Funds SA drops active LPT managers in favour of indexing

The $13.5 billion Funds SA has pulled mandates with two domestic listed property trust (LPT) managers in preference for tracking the Australian LPT index, while simultaneously building its exposure to private equity.

The SA government-owned manager has terminated active mandates with SG Hiscock and Perennial and allocated approximately $200 million to Vanguard Investments to manage its exposure to the Australian LPT sector.
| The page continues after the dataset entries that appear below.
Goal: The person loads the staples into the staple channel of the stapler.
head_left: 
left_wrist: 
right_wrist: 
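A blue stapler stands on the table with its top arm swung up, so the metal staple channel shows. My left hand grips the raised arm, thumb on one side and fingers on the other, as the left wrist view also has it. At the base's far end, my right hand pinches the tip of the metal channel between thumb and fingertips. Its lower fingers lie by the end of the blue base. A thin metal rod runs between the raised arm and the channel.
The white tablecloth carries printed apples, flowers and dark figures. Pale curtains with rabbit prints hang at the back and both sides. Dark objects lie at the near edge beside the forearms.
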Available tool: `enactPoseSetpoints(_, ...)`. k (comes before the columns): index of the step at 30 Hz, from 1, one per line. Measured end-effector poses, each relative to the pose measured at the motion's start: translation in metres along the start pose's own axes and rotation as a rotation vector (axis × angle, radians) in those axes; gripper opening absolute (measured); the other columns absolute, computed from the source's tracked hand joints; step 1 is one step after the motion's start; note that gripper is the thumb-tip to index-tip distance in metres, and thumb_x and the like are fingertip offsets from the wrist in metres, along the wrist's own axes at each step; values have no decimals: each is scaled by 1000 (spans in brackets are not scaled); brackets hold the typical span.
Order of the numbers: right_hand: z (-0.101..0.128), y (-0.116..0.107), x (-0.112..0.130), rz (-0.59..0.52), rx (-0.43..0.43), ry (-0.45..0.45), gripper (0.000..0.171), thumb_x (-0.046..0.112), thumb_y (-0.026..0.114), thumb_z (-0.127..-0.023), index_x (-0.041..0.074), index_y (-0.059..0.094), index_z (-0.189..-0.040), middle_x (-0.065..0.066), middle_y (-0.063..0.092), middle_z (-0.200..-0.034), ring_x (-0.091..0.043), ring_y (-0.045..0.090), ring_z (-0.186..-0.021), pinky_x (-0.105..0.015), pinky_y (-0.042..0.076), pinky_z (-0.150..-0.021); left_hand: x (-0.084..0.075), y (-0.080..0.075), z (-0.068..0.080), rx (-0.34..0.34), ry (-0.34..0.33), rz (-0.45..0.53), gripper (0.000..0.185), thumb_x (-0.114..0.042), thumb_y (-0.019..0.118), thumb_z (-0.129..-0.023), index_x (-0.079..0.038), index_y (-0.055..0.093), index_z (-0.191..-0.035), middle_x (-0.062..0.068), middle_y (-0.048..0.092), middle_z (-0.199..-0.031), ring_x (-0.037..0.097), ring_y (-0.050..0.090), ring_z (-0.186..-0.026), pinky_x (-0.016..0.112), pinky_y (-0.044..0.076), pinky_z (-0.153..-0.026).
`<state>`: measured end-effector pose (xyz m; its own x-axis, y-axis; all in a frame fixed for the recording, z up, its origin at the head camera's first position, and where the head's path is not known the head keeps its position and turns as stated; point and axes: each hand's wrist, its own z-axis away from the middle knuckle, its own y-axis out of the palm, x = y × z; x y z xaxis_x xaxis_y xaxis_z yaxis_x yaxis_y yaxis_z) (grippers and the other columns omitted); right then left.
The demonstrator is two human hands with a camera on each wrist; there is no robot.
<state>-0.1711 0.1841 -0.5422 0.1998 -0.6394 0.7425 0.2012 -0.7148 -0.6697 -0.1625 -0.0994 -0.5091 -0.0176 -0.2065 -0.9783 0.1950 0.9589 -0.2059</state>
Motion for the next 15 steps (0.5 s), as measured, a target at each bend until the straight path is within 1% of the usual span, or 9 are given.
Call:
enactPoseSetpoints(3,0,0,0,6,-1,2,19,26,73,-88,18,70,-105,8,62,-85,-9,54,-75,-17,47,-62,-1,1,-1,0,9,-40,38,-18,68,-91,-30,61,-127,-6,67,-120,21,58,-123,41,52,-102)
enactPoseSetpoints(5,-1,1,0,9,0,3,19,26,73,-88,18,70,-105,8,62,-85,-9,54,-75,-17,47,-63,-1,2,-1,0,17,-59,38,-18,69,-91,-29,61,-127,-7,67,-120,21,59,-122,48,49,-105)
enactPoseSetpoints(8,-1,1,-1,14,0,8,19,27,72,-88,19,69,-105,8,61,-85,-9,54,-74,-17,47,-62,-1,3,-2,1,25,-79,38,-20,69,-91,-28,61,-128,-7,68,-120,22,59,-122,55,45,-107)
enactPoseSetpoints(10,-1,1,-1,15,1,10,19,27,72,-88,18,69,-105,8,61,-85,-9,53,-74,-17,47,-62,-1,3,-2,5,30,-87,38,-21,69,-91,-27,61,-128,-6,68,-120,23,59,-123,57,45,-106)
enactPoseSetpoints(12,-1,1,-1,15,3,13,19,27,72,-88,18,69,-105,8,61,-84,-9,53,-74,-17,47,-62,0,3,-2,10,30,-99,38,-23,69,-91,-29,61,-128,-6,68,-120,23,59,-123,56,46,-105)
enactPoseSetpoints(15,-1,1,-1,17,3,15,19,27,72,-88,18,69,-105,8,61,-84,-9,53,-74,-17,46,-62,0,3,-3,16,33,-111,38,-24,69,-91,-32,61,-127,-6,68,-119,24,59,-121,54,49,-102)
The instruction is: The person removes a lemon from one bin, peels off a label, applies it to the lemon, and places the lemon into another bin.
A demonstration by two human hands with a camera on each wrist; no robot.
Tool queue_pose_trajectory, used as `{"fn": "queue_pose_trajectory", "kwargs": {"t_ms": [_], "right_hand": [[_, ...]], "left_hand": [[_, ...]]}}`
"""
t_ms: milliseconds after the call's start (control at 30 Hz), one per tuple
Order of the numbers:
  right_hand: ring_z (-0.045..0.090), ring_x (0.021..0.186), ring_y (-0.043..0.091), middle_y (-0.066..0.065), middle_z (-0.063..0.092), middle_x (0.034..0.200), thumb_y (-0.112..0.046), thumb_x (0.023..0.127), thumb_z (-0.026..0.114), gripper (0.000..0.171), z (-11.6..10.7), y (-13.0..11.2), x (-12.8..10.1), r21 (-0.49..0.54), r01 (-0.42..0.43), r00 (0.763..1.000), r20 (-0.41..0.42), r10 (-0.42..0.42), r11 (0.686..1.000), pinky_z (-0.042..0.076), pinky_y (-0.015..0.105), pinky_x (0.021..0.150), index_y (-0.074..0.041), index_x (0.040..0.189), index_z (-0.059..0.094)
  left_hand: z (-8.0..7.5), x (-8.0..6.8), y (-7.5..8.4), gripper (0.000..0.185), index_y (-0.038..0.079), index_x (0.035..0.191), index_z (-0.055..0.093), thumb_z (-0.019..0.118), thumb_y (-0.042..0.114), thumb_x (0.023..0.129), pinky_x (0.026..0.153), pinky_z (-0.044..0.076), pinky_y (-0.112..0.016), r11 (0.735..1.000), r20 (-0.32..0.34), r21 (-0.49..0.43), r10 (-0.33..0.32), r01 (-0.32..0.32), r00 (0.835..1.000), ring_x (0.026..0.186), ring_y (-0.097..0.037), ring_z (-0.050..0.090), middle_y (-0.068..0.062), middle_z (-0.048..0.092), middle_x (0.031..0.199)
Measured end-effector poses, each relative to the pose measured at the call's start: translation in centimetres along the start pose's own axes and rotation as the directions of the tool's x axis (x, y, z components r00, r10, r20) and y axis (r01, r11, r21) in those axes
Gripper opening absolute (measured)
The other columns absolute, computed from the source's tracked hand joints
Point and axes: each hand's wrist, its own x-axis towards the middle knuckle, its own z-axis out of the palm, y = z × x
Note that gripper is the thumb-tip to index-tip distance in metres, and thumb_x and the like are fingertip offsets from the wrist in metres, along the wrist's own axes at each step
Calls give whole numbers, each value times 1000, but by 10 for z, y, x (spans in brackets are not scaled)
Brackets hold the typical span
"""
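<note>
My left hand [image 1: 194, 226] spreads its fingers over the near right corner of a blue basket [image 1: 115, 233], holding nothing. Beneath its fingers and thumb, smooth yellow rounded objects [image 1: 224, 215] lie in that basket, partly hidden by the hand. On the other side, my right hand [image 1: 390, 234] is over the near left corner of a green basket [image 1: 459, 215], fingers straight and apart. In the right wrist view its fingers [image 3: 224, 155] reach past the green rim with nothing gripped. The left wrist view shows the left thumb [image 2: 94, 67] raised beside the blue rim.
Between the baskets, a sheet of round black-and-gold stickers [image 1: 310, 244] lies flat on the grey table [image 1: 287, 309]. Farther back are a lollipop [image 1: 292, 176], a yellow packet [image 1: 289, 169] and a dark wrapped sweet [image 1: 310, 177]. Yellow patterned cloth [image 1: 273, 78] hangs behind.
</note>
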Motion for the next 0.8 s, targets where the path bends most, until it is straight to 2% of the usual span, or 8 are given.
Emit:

The fund concluded that the Australian LPT market was too narrow to provide substantial opportunities for active managers to outperform and preferred to assign active mandates to LPT managers in offshore markets, Richard Smith, Funds SA chief executive officer, said. “The Australian LPT index is very concentrated, which does not provide reliable active returns, so we source alpha from the global LPT index,” Smith said. “The top five LPT Australian stocks account for about 60 per cent of market capitalisation in the index.” The fund appointed Morgan Stanley to manage its international LPT allocation more than a year ago. More recently, Funds SA brought its private equity allocation closer to its 4 per cent target by distributing two new mandates and increasing existing allocations. It gave a US$25 million mandate to the TCW Energy Infrastructure Group, which makes private equity and mezzanine debt investments in energy projects and companies worldwide, and a US$30 million mandate to an Asian private equity fund-of-funds, focused on expansion and buyout deals, run by Partners Group. “We wanted a dedicated Asian [private equity] fund to complement our existing program. We already had US and European private equity funds.” The fund also recently awarded a $100 million Asia ex-Japan equities mandate to the Barclays Global Investors Alpha Advantage Fund.